"""

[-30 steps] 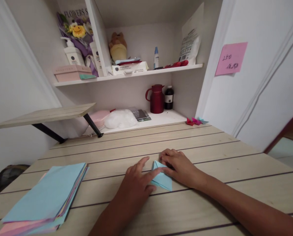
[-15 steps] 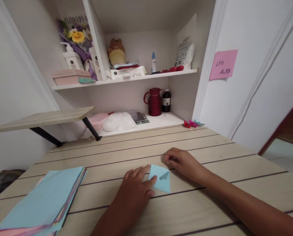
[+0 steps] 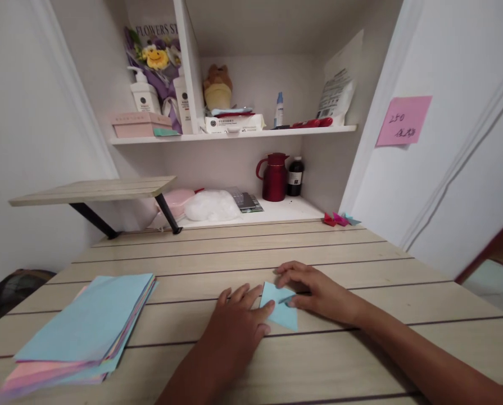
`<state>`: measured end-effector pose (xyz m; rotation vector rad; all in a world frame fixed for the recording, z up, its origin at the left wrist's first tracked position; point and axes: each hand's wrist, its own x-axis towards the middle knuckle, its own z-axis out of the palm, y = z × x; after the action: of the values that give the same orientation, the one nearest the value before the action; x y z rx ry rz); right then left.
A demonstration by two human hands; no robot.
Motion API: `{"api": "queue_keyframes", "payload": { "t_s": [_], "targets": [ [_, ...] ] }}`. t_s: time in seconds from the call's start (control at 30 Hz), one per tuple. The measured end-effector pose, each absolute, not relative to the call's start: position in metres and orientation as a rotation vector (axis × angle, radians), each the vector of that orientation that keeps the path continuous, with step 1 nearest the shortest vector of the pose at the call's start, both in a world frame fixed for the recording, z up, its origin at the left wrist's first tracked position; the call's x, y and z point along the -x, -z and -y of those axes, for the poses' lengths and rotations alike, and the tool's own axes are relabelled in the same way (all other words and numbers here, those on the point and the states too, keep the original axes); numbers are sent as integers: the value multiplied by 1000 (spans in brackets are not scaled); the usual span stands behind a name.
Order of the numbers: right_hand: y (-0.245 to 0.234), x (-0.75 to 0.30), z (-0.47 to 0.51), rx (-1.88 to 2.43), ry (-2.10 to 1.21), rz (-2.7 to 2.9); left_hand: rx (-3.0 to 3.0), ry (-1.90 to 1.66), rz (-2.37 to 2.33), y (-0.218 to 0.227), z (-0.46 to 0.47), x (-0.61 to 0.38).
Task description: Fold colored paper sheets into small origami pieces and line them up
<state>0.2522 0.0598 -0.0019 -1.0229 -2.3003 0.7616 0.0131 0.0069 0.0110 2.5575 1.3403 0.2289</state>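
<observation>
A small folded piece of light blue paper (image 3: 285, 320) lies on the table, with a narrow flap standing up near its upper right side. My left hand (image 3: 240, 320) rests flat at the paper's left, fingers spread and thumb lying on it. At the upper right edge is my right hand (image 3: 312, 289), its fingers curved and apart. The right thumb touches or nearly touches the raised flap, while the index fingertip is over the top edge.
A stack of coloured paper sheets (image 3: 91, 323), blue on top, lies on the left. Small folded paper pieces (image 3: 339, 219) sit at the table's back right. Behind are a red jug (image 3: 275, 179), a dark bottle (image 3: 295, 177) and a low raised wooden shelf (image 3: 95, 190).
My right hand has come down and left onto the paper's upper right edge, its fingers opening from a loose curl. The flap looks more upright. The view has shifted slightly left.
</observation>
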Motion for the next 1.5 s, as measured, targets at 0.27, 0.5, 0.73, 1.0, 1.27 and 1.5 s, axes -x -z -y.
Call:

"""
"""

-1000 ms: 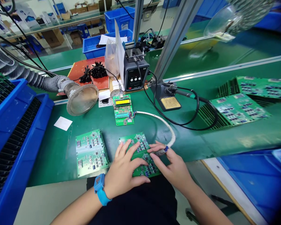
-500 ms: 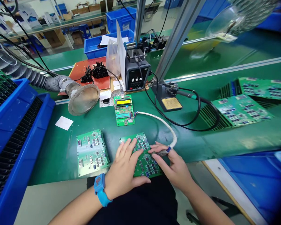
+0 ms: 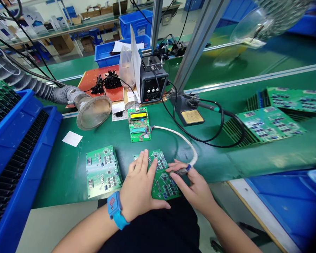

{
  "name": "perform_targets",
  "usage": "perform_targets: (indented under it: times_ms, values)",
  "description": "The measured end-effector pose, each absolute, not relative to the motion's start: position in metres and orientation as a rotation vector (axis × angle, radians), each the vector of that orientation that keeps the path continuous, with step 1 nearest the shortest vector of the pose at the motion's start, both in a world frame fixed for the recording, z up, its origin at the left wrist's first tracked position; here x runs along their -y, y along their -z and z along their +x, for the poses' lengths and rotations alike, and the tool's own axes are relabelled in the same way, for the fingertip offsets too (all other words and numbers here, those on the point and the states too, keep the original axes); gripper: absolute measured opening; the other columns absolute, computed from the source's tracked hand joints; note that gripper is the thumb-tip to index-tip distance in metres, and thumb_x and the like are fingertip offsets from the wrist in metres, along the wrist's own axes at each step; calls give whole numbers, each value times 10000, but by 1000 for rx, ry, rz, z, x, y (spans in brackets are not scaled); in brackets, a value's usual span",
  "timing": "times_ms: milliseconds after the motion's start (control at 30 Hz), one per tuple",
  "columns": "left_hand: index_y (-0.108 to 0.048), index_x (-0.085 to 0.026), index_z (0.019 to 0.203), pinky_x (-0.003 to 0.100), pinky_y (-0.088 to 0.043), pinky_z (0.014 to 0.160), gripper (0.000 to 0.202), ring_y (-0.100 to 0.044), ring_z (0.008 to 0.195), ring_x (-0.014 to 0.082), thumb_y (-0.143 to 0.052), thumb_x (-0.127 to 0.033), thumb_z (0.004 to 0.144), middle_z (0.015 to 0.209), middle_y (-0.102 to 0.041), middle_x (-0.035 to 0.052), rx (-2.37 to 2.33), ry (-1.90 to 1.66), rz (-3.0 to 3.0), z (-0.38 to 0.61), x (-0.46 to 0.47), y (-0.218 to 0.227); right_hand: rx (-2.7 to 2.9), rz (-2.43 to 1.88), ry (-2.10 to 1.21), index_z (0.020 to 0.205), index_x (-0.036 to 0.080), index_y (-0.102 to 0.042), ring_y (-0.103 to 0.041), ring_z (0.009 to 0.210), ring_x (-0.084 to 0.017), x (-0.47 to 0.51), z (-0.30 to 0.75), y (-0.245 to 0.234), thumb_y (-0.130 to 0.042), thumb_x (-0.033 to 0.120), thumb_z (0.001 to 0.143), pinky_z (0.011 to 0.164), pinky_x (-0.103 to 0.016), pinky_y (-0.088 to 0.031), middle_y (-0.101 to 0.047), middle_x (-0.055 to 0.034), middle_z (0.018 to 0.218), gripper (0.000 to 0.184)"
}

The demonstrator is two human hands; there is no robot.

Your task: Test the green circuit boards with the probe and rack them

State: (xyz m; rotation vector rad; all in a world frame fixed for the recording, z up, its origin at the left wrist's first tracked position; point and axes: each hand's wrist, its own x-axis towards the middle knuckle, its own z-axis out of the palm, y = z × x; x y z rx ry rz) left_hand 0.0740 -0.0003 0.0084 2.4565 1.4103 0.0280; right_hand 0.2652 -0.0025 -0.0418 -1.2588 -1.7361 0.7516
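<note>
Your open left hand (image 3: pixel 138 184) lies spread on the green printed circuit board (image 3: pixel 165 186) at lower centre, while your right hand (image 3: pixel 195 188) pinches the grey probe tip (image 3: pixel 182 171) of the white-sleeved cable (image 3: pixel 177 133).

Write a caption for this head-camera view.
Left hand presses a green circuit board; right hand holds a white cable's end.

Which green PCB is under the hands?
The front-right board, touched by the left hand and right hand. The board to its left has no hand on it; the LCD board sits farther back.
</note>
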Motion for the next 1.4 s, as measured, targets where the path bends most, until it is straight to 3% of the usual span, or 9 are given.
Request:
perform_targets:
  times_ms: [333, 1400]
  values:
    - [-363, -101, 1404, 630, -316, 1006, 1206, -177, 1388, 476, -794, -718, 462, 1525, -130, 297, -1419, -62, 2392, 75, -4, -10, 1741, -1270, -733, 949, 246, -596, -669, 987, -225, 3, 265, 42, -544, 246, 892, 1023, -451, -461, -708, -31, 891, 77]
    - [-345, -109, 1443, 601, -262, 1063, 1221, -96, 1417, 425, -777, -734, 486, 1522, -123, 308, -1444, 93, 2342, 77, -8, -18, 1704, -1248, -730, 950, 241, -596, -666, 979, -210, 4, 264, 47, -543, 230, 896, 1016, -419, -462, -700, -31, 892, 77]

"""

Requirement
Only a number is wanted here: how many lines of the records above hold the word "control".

Result
2